| WHAT YOU ARE ASKED TO DO |
Working through the lines below, return each one that holds "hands".

== GIVEN DATA ==

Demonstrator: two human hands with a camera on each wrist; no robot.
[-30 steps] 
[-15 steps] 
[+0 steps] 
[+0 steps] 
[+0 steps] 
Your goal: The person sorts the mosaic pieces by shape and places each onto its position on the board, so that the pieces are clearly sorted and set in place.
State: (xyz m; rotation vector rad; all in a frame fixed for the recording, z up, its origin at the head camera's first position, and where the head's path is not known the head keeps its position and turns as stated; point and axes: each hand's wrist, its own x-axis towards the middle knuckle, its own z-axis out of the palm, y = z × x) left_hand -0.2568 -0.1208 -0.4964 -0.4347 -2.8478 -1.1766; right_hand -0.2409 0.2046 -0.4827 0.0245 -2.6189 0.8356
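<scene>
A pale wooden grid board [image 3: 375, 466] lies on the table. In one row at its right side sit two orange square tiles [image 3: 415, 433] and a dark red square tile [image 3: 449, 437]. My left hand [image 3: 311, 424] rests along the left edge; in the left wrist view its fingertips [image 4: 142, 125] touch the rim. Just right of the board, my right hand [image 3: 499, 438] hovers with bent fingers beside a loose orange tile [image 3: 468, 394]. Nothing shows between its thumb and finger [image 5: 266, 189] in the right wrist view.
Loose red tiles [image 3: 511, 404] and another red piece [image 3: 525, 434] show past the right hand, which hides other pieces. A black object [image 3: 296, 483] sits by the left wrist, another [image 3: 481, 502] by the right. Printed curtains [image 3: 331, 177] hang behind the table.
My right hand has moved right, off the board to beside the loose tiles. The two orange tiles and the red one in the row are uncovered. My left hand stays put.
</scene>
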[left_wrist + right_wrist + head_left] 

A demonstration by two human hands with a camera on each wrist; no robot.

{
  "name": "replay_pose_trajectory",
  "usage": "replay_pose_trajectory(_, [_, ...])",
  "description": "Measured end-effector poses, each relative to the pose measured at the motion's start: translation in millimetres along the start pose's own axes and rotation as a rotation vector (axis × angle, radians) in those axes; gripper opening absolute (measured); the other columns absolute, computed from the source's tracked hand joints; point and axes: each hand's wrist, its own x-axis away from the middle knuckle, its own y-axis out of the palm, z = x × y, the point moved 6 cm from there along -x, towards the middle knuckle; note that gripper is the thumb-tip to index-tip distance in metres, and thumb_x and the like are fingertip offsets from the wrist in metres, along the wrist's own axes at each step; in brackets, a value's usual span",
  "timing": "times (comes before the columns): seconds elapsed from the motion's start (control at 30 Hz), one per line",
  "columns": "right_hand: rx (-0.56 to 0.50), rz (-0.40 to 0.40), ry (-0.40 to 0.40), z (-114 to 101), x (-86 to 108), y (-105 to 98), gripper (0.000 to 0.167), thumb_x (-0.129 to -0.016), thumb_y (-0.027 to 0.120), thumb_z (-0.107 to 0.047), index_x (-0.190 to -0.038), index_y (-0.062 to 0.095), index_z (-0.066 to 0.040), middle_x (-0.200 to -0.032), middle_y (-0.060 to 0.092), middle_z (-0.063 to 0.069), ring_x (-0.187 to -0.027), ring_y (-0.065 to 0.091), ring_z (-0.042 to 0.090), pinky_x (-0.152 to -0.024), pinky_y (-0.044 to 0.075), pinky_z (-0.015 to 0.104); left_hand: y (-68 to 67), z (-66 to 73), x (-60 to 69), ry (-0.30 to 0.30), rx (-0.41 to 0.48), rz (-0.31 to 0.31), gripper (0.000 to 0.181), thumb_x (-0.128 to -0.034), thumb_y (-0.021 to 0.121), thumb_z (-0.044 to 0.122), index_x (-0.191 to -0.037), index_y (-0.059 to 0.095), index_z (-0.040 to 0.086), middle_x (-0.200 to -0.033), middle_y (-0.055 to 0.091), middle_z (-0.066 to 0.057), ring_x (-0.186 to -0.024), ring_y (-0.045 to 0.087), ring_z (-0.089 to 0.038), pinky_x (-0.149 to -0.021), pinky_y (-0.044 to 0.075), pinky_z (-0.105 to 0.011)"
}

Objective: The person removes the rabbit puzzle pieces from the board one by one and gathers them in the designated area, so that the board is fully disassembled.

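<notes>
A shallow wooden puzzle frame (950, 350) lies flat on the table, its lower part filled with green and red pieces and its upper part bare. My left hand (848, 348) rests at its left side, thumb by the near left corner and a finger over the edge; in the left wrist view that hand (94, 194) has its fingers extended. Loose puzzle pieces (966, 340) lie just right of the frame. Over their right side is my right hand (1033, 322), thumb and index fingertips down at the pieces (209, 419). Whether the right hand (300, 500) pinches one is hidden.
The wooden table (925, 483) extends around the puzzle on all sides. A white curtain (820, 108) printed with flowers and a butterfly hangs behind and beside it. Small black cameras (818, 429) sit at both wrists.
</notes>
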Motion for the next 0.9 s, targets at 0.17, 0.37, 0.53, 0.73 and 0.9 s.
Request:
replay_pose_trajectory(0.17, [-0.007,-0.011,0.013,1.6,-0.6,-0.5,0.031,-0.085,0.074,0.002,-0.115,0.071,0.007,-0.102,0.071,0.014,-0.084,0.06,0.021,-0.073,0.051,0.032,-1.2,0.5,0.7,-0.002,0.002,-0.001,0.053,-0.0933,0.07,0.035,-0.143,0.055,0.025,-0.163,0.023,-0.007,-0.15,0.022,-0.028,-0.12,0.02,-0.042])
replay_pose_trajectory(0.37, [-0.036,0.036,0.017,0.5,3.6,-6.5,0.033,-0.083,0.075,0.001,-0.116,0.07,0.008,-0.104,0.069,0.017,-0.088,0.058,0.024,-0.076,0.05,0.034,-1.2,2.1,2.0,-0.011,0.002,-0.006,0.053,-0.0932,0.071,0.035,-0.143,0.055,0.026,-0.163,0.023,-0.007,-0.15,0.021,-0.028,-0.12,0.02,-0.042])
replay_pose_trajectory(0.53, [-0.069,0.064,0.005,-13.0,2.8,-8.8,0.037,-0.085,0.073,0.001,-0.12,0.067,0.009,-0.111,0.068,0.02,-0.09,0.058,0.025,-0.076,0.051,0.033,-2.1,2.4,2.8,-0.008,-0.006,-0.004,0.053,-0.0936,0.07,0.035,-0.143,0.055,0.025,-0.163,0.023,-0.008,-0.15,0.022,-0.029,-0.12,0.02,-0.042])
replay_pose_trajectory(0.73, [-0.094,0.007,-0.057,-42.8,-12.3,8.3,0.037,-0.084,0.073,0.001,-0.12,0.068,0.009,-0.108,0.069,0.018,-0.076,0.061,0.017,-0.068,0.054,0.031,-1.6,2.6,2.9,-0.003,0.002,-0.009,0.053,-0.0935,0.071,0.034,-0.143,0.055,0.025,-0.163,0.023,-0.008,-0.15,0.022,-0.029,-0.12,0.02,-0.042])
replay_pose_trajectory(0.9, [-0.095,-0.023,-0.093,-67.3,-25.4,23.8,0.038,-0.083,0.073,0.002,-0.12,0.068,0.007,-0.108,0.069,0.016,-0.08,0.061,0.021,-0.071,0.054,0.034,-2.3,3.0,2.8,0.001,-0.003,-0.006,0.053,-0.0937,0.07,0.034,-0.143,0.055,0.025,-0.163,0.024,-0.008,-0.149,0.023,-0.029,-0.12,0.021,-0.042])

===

| SOLUTION BELOW |
Demonstrator: two human hands with a camera on each wrist; no robot.
A demonstration by two human hands with a camera on each wrist; no robot.

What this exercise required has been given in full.